Download Azure VHDs without your computer!

Download Azure VHDs without your computer!

But how? On my mobile device? No! In a container, using Docker, Linux, Tmux and AzCopy. Come on, I’ll show you how I do it!

The problem

Downloading VHDs from Azure can take a lot of time. Especially if they are several hundred gigabytes (or Terabytes!) in size. VHD stands for Virtual Hard Drive, and is essentially a hard disk for virtual machines in the cloud. Why you need to download them may vary, but legal reasons may be one. And where do you store the files temporarily? Do you have 2-3TB of space available on your laptop? I think not…

Microsoft has a solution called Databox which will let you get a copy large amounts of data both to and from Azure Datacenters. In some cases this can be a good solution. Egress data from Azure also cost money, so it’s something to put into the equation here. Read more on Databox:

So what I do, I use a local NAS to temporary store a VHD file. But this still means that my computer is occupied with this task for hours and taking up precious system resources for that one thing. Hmm… how can I get this task running independently and still have control over the whole download from where I want?

First I tried to use a tool called Storage Explorer. This made me able to log in and browse the VHDs I wanted to download, and I did get to download some disks. The smaller ones. When I tried to download something that took more than an hour, it failed. Why? Because the SAS-token expires by default after 3600 seconds. And there’s no way to adjust this value in Storage Explorer. Damn it!

The solution

I know I can set a custom value for the expiration via PowerShell. And I could use my computer to download the file and all would be well. But then my computer would need to be plugged in and downloading for several hours. I turned to my trusty homelab and began to test some techologies including:

  • Proxmox
  • Linux
  • Tmux
  • Docker
  • AzCopy
  • PowerShell
  • TrueNAS with NFS

Quite an intricate setup just to download some files, huh? Yeah, but it solves the problem of both storing the files and freeing up my computer at the same time.

The actual setup

In my homelab I have a host running Proxmox for all of my local workloads. This runs several VMs (Virtual Machines) which again runs different OSes for different purposes. One of them is a Ubuntu Linux VM running several Docker containers. This is not a tutorial on either Linux, Proxmox or Containers. Only a description on how I use them. If you need to learn what a Docker is, please do read up on it and maybe continue to read this article after that?

So why am I rambling on about Linux when Azure and AzCopy are both Microsoft technologies. As it turns out, Microsoft loves Linux. So much they’ve actually made a version of AzCopy for Linux! How neat! And the best part: I can run it in Docker! (Links to all the resources at the bottom of this article).

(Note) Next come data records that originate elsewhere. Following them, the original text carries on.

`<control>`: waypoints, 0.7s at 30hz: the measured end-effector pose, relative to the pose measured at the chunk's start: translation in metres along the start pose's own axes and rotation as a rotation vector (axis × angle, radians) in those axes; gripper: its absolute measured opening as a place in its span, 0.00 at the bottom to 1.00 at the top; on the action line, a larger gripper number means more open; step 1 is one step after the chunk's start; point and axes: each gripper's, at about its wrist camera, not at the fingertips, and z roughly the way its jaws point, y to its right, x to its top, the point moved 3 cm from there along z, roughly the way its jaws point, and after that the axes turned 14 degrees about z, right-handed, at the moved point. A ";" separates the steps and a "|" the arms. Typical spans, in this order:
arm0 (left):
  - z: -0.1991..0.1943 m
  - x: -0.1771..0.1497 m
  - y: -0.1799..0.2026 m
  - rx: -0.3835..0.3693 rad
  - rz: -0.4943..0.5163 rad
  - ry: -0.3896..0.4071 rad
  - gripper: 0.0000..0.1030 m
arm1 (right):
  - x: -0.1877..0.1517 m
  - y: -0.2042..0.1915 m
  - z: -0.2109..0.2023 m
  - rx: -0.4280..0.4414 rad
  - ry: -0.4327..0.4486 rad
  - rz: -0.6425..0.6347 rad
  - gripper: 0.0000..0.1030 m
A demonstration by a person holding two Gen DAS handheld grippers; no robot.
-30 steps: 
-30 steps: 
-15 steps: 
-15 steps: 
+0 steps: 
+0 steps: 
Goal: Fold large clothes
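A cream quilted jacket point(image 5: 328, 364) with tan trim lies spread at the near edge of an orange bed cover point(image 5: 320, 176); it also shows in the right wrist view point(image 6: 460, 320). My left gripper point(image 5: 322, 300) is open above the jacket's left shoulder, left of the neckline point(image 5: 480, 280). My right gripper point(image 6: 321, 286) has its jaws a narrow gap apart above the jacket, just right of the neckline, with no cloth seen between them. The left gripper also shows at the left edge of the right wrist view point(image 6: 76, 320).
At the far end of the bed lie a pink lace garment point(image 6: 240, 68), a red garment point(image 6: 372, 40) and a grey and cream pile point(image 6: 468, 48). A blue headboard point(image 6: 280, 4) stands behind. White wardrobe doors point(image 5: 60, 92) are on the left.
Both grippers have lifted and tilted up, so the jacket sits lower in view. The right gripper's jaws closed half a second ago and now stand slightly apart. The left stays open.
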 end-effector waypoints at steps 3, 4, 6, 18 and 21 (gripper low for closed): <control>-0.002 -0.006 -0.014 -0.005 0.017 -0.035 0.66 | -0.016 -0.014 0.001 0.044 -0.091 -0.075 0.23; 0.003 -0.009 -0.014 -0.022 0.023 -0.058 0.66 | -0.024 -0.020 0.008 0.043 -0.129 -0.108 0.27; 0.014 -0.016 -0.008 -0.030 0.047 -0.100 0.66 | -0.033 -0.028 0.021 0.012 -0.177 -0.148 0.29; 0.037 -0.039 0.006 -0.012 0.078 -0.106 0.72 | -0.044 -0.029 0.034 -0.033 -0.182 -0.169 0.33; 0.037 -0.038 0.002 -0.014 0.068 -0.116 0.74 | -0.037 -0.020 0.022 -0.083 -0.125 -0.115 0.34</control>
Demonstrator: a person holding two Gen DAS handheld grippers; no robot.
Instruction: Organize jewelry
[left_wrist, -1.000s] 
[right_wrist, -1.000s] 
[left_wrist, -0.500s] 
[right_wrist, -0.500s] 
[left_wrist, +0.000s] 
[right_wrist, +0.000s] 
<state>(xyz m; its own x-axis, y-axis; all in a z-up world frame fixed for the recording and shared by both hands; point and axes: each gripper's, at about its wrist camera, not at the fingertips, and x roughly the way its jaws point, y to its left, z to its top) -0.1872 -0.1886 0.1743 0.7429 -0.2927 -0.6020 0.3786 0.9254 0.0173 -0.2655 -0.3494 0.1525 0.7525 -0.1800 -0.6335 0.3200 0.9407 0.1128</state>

Therefore I mounted up a NFS share on that Linux VM to my NAS running TrueNAS. Made sure I could both read and write to that share. Then I used PowerShell to create a SAS token for that disk in Azure so it could be exported. Please note that exporting a disk in Azure makes it unusable until either you release it from export manually or the SAS-token expires by itself!

Next was to run the Docker and hope for the best. And, it worked! It ran as it should, downloading the VHD to NAS. And via Tmux I could leave the session, leave the house with my laptop and return some time later and joining the same session and confirming it has finished. Good times.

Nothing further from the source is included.